I am not certain how to describe this situation. Suppose I have the well-defined following table in dataframe pandas,
0 1 2 3 4 5 ... 2949 2950 2951 2952 2953 2954
0.txt html head meta meta meta meta ...
107.txt html head title meta meta meta ...
125.txt html head title style body div ...
190.txt html head meta title style body ...
202.txt html head meta title link style
And I want to make this table to spread out, columns representing the unique html tag and the value representing the specified row's count..

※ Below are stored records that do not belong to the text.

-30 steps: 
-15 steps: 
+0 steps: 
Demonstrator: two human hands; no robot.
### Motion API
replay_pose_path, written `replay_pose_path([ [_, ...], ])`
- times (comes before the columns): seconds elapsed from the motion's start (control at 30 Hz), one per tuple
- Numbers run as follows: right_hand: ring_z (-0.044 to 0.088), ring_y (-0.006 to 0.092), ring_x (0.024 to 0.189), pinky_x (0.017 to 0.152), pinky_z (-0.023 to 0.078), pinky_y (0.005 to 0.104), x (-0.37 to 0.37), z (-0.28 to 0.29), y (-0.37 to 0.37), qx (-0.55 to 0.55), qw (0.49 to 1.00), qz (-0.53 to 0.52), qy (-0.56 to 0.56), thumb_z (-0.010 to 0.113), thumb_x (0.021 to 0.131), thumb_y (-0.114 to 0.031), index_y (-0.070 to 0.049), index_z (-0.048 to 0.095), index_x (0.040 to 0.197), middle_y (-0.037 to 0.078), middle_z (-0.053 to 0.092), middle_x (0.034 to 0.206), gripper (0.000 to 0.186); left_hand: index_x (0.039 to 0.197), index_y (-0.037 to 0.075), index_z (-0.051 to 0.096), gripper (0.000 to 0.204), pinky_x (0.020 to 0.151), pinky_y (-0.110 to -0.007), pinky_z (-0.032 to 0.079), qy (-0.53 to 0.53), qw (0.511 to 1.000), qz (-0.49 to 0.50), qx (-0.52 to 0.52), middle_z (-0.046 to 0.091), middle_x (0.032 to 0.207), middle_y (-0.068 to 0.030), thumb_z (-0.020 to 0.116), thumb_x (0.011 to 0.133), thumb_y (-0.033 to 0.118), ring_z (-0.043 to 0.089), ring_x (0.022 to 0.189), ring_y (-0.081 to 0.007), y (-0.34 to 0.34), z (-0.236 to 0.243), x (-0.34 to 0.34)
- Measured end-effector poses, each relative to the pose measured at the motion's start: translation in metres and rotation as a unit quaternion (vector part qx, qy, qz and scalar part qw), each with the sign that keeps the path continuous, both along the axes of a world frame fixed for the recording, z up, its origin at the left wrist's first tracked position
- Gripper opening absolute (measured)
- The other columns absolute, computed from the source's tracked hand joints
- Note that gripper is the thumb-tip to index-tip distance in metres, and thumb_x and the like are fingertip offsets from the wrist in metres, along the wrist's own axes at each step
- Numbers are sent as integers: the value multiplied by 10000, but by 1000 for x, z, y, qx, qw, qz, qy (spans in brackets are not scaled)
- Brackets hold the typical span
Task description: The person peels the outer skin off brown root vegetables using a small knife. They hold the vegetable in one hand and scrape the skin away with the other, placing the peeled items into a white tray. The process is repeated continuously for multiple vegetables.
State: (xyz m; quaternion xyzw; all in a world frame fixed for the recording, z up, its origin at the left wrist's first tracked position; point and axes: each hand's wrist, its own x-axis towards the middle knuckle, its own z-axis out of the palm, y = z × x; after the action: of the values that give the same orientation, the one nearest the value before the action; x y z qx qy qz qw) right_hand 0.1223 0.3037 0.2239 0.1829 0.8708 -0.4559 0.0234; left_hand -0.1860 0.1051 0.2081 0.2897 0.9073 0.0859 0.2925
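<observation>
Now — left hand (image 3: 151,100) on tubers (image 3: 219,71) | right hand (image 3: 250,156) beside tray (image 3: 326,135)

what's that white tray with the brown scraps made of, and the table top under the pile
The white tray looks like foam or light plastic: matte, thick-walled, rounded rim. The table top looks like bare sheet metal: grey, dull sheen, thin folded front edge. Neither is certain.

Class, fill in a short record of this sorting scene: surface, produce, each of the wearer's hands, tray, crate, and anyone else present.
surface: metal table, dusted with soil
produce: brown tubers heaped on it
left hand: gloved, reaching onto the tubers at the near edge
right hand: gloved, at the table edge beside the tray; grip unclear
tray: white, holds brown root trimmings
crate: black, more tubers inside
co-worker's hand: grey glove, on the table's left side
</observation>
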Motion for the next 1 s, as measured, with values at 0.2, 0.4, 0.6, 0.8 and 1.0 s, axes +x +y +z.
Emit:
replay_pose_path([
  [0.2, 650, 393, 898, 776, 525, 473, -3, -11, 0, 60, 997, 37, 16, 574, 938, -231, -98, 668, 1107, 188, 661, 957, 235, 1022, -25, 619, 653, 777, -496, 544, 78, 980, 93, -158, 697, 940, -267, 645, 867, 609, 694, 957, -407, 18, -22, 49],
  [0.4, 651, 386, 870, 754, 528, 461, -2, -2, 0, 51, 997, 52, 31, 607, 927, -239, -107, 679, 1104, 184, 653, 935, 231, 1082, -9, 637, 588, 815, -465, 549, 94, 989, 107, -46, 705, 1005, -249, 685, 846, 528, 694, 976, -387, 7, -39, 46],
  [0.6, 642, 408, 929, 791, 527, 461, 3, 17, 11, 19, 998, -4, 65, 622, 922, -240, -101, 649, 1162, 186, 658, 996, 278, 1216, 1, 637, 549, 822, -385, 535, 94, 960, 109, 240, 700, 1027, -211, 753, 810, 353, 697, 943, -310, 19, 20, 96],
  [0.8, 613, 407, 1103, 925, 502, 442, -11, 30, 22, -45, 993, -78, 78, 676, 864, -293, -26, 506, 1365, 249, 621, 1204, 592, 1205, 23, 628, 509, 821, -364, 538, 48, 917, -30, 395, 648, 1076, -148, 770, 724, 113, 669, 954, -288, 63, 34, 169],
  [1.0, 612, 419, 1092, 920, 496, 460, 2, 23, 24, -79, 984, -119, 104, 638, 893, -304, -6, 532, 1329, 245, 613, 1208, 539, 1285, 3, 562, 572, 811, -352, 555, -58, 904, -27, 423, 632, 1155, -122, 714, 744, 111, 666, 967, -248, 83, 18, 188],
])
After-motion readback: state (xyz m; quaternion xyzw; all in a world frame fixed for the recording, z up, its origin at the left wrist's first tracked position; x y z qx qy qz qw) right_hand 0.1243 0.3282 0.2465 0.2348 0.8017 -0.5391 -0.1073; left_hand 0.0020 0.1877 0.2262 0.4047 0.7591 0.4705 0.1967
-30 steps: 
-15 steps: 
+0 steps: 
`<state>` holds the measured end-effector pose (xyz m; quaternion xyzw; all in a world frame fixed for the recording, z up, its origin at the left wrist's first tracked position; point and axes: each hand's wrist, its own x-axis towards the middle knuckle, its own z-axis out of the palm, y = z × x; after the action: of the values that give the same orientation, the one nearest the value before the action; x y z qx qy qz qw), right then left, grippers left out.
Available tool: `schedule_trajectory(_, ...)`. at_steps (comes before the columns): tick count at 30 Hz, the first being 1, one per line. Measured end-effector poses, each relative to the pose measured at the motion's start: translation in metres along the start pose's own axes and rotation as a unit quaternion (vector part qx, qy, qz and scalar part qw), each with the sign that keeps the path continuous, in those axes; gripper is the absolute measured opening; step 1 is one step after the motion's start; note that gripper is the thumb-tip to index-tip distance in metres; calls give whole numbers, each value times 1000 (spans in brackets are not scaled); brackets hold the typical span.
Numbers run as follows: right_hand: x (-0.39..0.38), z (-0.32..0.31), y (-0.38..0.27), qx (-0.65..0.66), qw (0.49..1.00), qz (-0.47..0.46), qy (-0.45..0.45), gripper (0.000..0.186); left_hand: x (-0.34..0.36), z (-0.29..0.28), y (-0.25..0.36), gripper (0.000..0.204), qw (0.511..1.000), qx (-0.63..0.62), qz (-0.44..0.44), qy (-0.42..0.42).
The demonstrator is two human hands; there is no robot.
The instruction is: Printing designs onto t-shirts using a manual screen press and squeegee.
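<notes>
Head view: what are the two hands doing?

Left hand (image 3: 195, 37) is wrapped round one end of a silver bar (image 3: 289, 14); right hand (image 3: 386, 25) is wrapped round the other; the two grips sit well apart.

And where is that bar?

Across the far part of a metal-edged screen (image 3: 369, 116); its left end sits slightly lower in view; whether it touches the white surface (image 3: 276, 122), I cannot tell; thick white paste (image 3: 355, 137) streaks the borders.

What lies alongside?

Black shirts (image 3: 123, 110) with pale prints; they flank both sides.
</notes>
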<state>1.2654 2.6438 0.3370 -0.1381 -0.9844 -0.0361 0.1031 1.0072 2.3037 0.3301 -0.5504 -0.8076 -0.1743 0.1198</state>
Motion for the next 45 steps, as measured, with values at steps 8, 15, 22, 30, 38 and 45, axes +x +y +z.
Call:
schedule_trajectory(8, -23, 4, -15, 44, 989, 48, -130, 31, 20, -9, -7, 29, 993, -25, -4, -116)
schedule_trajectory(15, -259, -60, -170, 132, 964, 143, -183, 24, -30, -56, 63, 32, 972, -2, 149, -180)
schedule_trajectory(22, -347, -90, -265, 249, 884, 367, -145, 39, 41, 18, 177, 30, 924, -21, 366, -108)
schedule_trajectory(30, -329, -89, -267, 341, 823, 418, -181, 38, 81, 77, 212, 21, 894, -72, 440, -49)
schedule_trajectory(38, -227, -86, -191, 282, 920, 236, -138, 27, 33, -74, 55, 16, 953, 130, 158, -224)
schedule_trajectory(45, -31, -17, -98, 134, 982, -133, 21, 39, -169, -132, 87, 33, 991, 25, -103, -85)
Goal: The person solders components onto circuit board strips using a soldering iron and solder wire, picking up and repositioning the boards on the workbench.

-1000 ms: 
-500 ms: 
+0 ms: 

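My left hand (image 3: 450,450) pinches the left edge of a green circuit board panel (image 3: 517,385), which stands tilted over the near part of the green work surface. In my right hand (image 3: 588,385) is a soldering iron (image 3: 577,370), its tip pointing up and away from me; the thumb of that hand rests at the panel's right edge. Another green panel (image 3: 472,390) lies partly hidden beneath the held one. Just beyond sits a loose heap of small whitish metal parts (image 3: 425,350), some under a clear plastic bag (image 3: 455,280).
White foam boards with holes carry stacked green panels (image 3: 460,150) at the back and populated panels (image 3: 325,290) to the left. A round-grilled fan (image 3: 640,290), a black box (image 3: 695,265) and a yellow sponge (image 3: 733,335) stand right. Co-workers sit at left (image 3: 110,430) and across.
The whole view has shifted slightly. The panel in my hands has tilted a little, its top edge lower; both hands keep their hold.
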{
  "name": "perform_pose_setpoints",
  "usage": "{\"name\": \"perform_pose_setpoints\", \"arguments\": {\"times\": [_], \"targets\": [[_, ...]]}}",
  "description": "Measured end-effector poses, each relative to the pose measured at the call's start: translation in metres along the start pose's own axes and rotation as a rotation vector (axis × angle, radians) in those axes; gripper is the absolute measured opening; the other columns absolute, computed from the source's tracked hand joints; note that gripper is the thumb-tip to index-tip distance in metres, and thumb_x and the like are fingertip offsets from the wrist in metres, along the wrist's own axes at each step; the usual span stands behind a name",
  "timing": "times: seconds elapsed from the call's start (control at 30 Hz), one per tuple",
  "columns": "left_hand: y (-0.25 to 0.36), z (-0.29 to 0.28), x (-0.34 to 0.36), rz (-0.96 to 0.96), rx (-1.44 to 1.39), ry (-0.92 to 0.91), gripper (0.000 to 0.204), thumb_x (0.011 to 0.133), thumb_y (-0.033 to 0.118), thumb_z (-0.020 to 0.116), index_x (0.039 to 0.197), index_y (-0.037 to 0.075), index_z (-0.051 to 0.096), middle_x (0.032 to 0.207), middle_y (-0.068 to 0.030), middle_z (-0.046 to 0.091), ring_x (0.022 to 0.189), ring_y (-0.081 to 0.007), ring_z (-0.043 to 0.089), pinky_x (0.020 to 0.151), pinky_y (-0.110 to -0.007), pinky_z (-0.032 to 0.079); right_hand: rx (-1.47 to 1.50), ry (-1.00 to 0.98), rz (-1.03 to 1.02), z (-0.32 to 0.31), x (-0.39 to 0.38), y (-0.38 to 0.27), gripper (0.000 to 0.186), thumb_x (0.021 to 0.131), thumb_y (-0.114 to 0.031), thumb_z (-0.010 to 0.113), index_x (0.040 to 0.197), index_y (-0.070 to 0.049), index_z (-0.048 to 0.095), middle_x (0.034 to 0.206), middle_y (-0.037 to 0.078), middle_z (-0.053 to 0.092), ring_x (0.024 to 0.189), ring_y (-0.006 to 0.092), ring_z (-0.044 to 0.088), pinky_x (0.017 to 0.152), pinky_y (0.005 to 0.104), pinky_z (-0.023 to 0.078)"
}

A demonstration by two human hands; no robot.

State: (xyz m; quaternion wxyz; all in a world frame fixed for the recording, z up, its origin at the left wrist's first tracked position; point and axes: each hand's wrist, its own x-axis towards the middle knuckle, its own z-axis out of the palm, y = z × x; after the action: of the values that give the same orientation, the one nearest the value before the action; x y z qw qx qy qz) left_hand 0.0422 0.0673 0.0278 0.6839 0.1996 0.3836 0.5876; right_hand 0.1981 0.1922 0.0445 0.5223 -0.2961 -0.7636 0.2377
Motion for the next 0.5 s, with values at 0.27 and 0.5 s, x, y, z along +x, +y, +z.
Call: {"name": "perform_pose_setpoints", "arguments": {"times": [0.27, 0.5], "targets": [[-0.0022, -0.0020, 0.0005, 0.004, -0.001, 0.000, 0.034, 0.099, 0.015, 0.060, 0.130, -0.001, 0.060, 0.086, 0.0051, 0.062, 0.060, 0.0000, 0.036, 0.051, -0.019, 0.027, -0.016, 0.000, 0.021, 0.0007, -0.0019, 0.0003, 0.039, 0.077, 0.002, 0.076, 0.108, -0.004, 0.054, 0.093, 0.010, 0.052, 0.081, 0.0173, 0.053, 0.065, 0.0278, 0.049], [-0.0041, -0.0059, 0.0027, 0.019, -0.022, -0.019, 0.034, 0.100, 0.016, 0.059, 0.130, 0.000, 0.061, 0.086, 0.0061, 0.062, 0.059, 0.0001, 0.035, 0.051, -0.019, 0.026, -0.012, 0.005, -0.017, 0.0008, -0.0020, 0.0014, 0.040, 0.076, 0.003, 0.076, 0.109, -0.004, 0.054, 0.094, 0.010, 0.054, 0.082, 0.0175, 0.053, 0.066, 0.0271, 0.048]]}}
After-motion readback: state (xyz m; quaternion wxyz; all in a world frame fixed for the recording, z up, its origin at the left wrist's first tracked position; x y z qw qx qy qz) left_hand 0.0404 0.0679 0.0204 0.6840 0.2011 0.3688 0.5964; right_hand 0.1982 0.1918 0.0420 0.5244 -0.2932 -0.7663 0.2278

html head meta style link body ...
0.txt 1 1 4 2 1 2 ...
107.txt 1 2 3 0 0 1 ...
Somthing like the above.. I have counted the total 88 distinct html headers are in the table so the column count might be 88. If this turn out to be success, then I will apply padnas' describe()
, value_counts()
function to find out more about this tags' statistics.. However, I am stuck with the above. Please give me some ideas to tackle this. Thank you..
IIUC, you can first stack
then use groupby.value_counts
to get the stats per initial row, then unstack
to get the expected result. With the data provided, for the first 3 rows and 6 columns, you get.
res= (
df.stack()
.groupby(level=0).value_counts()
.unstack(fill_value=0)
)
print(res)
# body div head html meta style title
# 0.txt 0 0 1 1 4 0 0
# 107.txt 0 0 1 1 3 0 1
# 125.txt 1 1 1 1 0 1 1